Homework 1

Problem 1

Your first task is to download R and RStudio and install them on your computer. After you do so, you can download the file hw1.Rmd from the homework section on Compass. That is this file, which is an R Markdown document. Markdown is a simple formatting syntax for authoring HTML documents (i.e., they can be viewed in any web browser). For more details on using R Markdown see http://rmarkdown.rstudio.com. You can compete this homework by filling the rest of the .Rmd document.

When you click the Knit button in RStudio a document will be generated that includes both content as well as the output of any embedded R code chunks within the document.

# This line is a comment. Any thing starting with "#" will not be executed by R
# Remove the "#" before the next line to make it execute. Then run **Knit** again.
# sessionInfo()

After you run Knit, you should see some additional information about the version of R you are running. Throughout the rest of this document, you will write small bits of R code in chunks, which will be displayed after your Knit your document. You can also try out things using the R prompt window. You can copy and paste from the Rmarkdown document to the prompt and vice-versa. Several of the problems have data you will need to use. These data sets print out as tables in the Knit version of the document and are available as variables that you can use to do your exploratory data analysis. Good luck!

Problem 2

Material	Weight	PercentRecycled	PercentWeight
Other	34.8	2.8	13.9
Wood	71.3	62.5	28.5
Trimmings	15.9	14.5	6.4
G +M	33.4	57.5	13.4
Food	8.6	16.3	3.4
R+P	33.9	28.0	13.6
Paper	51.9	10.9	20.8

Make a bar graph of the percentage of each type by weight. You can order the bars from tallest to shortest by sorting the data:

garbage.sorted.by.weight <- garbage[order(garbage$PercentWeight),                                  ]

Use the barplot function in R to make your plot. Don’t forget to label the sections. How can you tell R to use the rownames from your table as the labels in the bar plot? (See ?barplot for help.)

# place your bar plot chart here
barplot(garbage.sorted.by.weight$PercentWeight ,main = "Bar Chart of Garbage by Percent Weight", xlab = "Materials", names.arg = garbage$Material, ylab = "Percent Weight", ylim = c(0,35), col = c(1,2,3,4,5,6,7), legend.text = "R + P = Rubber and Plastics, G + M = Glass and Metals")

2 Make a pie chart of each type by weight. See the help page at ?pie for information on how to use this function

# place your pie chart here
pie(garbage.sorted.by.weight$PercentWeight, labels = garbage$Material, main = "Pie Chart of Garbage by Percent Weight", col = c(8,9,10,11,12,13,14))
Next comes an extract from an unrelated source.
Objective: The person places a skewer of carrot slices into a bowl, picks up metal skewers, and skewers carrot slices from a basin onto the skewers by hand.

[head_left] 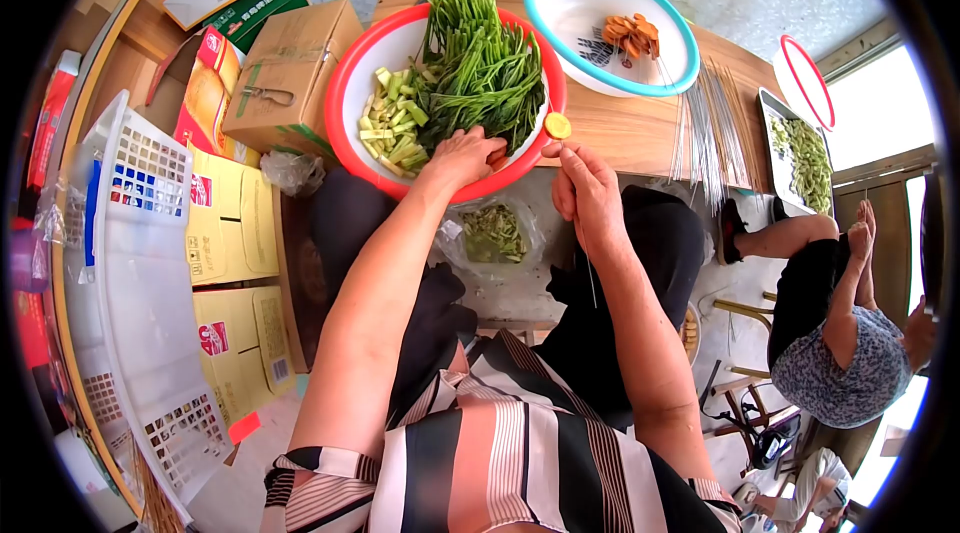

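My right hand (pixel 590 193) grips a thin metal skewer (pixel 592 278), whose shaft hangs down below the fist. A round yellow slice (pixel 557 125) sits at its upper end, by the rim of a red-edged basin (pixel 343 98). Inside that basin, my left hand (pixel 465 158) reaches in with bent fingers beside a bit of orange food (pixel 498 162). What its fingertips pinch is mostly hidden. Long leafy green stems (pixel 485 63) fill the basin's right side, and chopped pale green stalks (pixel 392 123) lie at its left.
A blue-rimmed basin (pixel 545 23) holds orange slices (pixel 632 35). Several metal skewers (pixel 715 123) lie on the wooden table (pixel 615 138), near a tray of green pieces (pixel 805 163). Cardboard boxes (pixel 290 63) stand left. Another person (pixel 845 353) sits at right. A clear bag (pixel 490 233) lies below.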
Now make a bar plot using the percentage of each type of material recycled. Again, sort your bar plot.

# place bar plot here
garbage.sorted.by.recycled <- garbage[order(garbage$PercentRecycled),]
garbage.names.sorted.by.recycled = c("Other", "Paper", "Trimmings", "Food","R+P", "G+M", "Wood" )
barplot(garbage.sorted.by.recycled$PercentRecycled, main = "Bar Chart of Percent of Garbage Recycled", col = c(1,2,3,4,5,6,7,8), ylab = "Percent Recycled", ylim = c(0,70), xlab = "Materials", names.arg = garbage.names.sorted.by.recycled)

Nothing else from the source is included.